His assurance had returned. Rosa smiled at me and we entered the dark, quiet auditorium. Miles away, down a steep incline, delegates sat before microphones in a square of light, but the upper balcony was too dim for me to distinguish anything clearly.

After a few seconds, the gloom gave way, and the audience became visible. About seventy-five black people were mixed among the whites. Some women had already pinned veils over their faces.

Amece, Jean and the teacher sat together. Max and Abbey were across the aisle near Sarah and the model. An accented voice droned unintelligibly.

"Uh, uhm, mm, um."

The little white man so far away leaned toward his microphone, his bald forehead shining-white. Dark-rimmed glasses stood out on the well-known face.

A scream shattered his first word. The sound was bloody and broad and piercing. In a second other voices joined it.

"Murderers,"

"Lumumba. Lumumba."

"Killers."

"Bigoted sons of bitches."

The scream still rode high over the heads of astounded people who were rising, clutching each other or pushing out toward the aisle.

The houselights came on. Stevenson took off his glasses and looked to the balcony. The shock opened his mouth and made his chin drop.

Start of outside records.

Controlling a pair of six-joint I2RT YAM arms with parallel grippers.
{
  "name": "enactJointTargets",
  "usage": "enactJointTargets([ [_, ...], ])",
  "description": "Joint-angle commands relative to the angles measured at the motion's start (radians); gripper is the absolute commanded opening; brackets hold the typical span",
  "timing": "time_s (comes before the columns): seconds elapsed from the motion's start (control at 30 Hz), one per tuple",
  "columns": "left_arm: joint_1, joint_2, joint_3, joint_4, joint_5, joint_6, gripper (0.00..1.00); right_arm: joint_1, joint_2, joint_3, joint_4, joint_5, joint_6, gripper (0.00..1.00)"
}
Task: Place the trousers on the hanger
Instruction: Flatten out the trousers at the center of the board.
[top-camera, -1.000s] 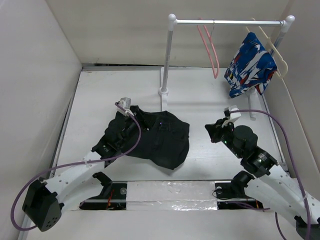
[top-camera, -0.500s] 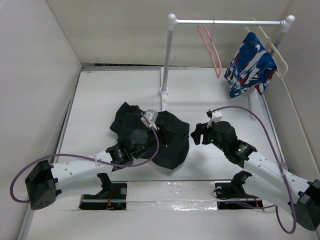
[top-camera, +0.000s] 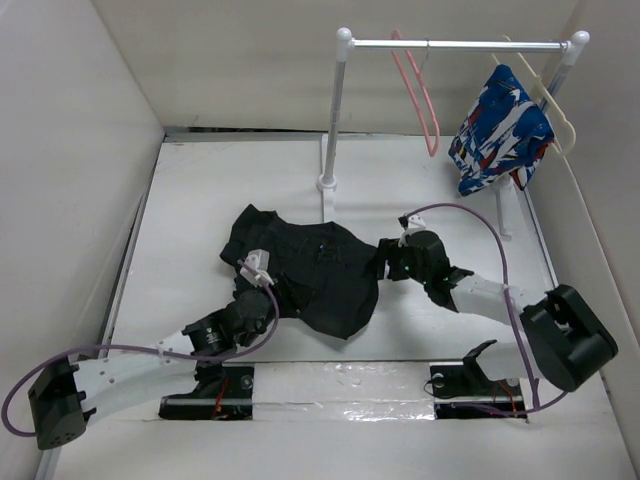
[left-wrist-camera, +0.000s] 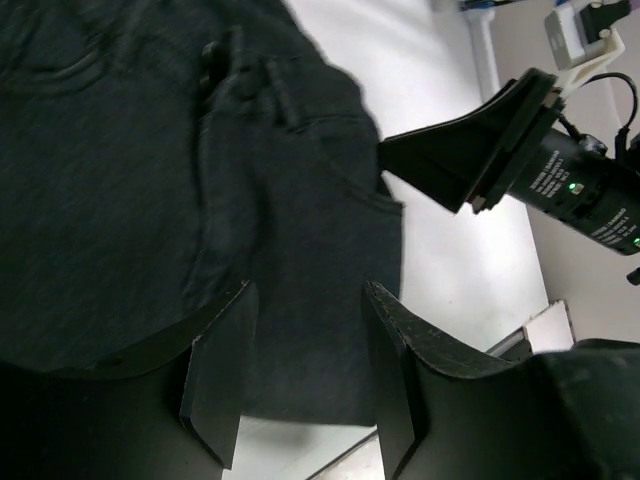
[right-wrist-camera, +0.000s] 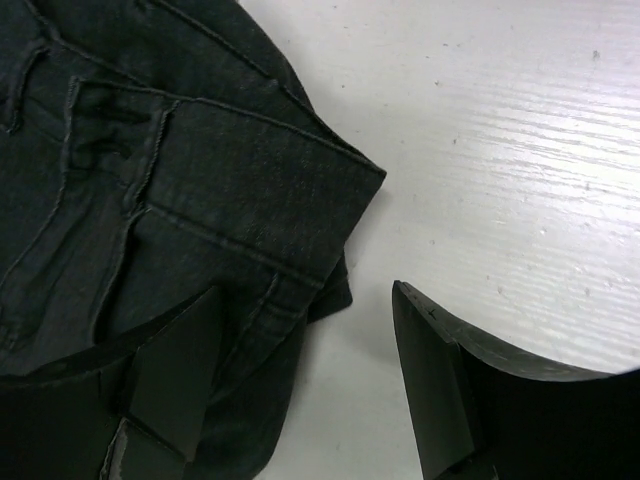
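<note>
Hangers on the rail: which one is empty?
The thin pink hanger, hanging left of the cream hanger; the cream one carries the blue-white-red patterned garment, the pink one nothing.

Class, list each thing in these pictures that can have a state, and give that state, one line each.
trousers: crumpled on the table, not hung.
pink hanger: hooked on the rail, empty.
patterned garment: hanging on the cream hanger.
left gripper: open, over the trousers.
right gripper: open, at the trousers' edge.
</note>
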Motion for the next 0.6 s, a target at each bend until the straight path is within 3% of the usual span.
enactJointTargets([
  [0.0,-0.002,-0.11,-0.041,-0.128,-0.065,-0.122,0.43,-0.023,0.056,0.013,0.206,-0.11,0.048,0.72],
  [0.07,-0.002,-0.159,-0.059,-0.194,-0.085,-0.171,0.44,-0.036,0.097,0.01,0.275,-0.15,0.059,0.61],
  [0.1,-0.002,-0.207,-0.073,-0.211,-0.085,-0.181,0.45,-0.048,0.104,0.003,0.304,-0.195,0.06,0.47],
  [0.13,-0.002,-0.227,-0.078,-0.241,-0.09,-0.192,0.45,-0.048,0.104,0.001,0.345,-0.197,0.063,0.25],
  [0.23,-0.002,-0.291,-0.095,-0.298,-0.107,-0.204,0.47,-0.023,0.039,0.01,0.329,-0.164,0.056,0.03],
  [0.57,-0.002,-0.255,-0.128,-0.329,-0.113,-0.267,0.58,0.067,-0.468,0.229,-0.094,0.118,-0.085,0.0],
])
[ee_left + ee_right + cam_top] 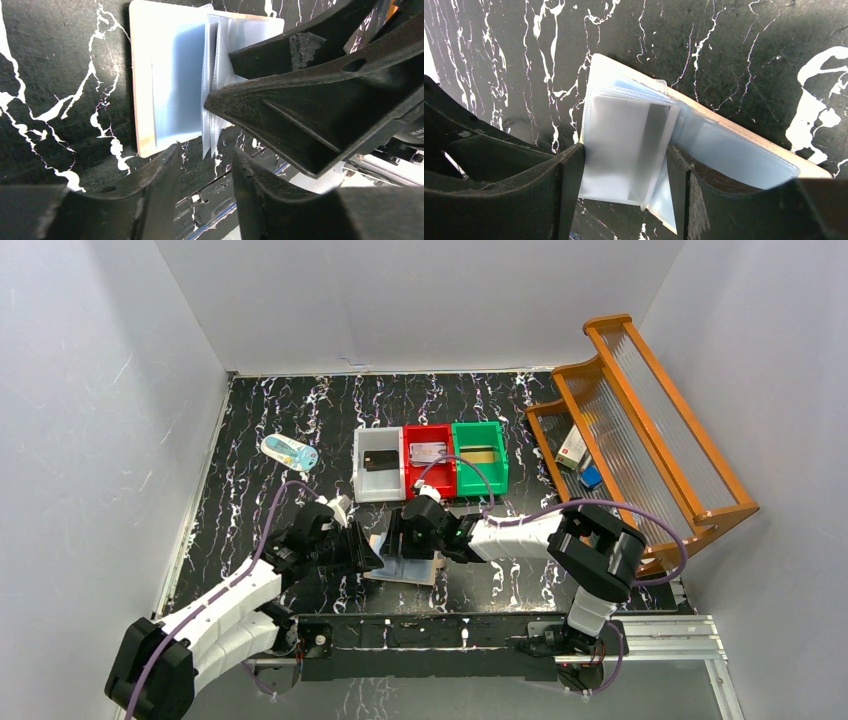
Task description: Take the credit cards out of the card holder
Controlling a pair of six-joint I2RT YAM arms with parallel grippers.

A man near me screamed, "You Ku Klux Klan motherfuckers. "

Another yelled, "Murderers."

African diplomats were as alarmed as their white counterparts. I was also shaken. We had not anticipated a riot. We had been expected to stand, veiled and mournful, in a dramatic but silent protest.

"Baby killers."

"Slave drivers."

Terrorized whites in the audience tried to hustle away from the yelling blacks. Security guards rushed through the doors on the upper and lower levels.

The garish lights, the stampede of bodies and the continuing high-pitched scream were overpowering. My knees weakened and I sat down in the nearest seat.

A woman in the aisle beside me screamed at the guards, "Don't dare touch me. Don't put your hands on me, you white bastard!"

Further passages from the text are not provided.